Trotz der anhaltenden Spannungen am Persischen Golf einigen sich die Opec-Mitglieder und die mit ihr kooperierenden Staaten auf eine Verringerung der Erdöl-Förderung. Auch bei der Frage, ob man weiter mit Russland zusammenarbeiten soll, fällt das Kartell eine Entscheidung.

Die von Russland angeführte Staatengruppe, die mit de Organisation Erdöl exportierender Länder (Opec) eine Allianz bildet, hat sich auf eine Verlängerung der Produktionskürzungen um neun Monate bis ins erste Quartal 2020 verständigt. Das bestätigten Opec-Beamte in Wien. Die Opec konnte damit trotz der zunehmenden Spannungen unter ihren Mitgliedern am Persischen Golf eine Einigung erzielen.
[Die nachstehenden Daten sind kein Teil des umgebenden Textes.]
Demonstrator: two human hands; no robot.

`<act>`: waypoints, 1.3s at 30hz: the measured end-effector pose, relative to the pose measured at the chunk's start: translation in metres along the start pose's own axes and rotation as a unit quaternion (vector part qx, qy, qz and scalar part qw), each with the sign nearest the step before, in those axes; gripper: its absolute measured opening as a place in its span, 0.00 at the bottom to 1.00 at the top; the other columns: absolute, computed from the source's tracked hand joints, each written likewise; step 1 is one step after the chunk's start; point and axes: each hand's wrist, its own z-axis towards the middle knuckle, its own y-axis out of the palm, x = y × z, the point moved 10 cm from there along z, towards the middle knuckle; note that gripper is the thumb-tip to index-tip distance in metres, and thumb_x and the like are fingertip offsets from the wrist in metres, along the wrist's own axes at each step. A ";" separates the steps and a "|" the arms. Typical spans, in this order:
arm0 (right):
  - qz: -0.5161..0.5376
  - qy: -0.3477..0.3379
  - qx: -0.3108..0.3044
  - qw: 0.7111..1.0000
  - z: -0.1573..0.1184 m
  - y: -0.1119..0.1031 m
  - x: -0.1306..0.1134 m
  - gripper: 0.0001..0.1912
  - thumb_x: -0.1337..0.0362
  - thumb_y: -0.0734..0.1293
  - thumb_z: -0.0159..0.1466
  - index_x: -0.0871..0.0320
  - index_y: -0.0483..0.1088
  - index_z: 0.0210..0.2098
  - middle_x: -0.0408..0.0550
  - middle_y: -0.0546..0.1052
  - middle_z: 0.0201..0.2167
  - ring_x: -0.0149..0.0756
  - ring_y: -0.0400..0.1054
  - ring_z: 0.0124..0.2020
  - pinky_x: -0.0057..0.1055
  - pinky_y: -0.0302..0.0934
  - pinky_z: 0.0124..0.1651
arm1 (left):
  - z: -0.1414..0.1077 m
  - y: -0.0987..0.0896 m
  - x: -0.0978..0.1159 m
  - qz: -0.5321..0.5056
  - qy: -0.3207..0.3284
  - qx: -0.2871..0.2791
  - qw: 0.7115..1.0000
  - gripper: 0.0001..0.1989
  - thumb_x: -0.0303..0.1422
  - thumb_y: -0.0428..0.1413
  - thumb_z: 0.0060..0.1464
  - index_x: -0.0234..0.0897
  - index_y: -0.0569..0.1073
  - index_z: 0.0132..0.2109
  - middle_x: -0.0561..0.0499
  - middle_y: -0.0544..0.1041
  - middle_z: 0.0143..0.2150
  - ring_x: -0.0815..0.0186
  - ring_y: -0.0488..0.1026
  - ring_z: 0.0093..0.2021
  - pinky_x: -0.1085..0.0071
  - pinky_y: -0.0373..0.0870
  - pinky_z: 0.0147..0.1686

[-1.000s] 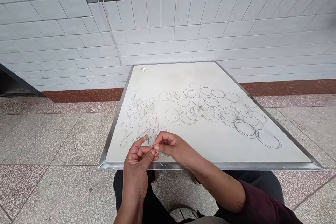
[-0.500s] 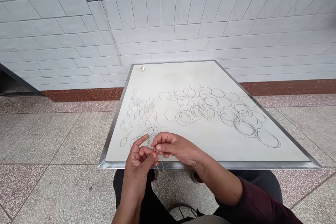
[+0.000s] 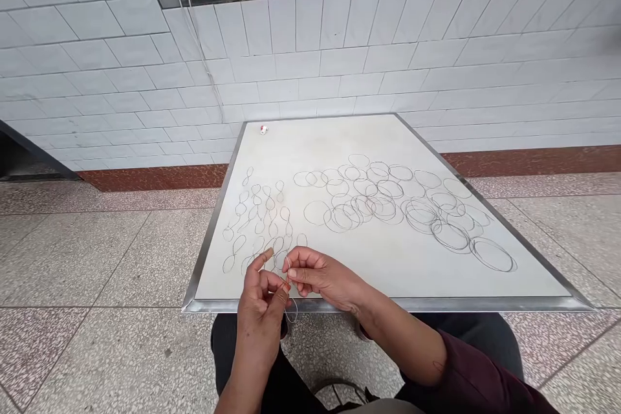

Dass sich die Opec und ihre Verbündeten auf einen so langen Zeitrahmen von neun Monaten verständigten, ist ungewöhnlich. Solche Absprachen gehen selten über sechs Monate hinaus. Doch die großen Ölproduzenten sorgen sich zurzeit, dass Chinas Nachfrage durch den Zollstreit mit den USA gebremst werden könnte.

Iran zunächst gegen Russland-Kooperation

Während die Opec sich vergleichsweise rasch auf Förderkürzungen einigte, geriet sie in eine Sackgasse bei der Frage, ob sie nach Ablauf des Neunmonatsplans mit Russland und seinen Verbündeten weiter zusammenarbeiten soll, um die Ölmärkte zu beeinflussen. Zunächst opponierte der Iran dagegen, doch nach fünfstündigen Marathongesprächen und gesonderten Verhandlungen zwischen iranischen und saudischen Vertretern erzielten beide Seiten einen Kompromiss in Richtung einer langfristigen Zusammenarbeit mit Russland, wie Opec-Vertreter sagten. Für die Opec ist die Partnerschaft mit Russland wichtig, um mit den US-Schieferproduzenten zu konkurrieren. Die Mitglieder des Kartells müssen der Zusammenarbeit aber noch zustimmen.

"Ich denke, der Einfluss Russlands ist willkommen", sagte der saudische Energieminister Khalid al-Falih auf die Frage nach dem Einfluss Russlands auf interne Opec-Angelegenheiten. "Ich glaube nicht, dass Russland das Sagen hat. Russland diktiert uns nicht und wir diktieren ihnen nicht", sagte der Minister.

Die 14 Opec-Mitgliedstaaten diskutieren seit Montag darüber, wie der globale Ölmarkt ausgeglichen werden kann. Das Kartell und seine Verbündeten hatten sich im Dezember auf Produktionskürzungen für sechs Monate verständigt, der Ölpreis war daraufhin bis April um 22 Prozent gestiegen.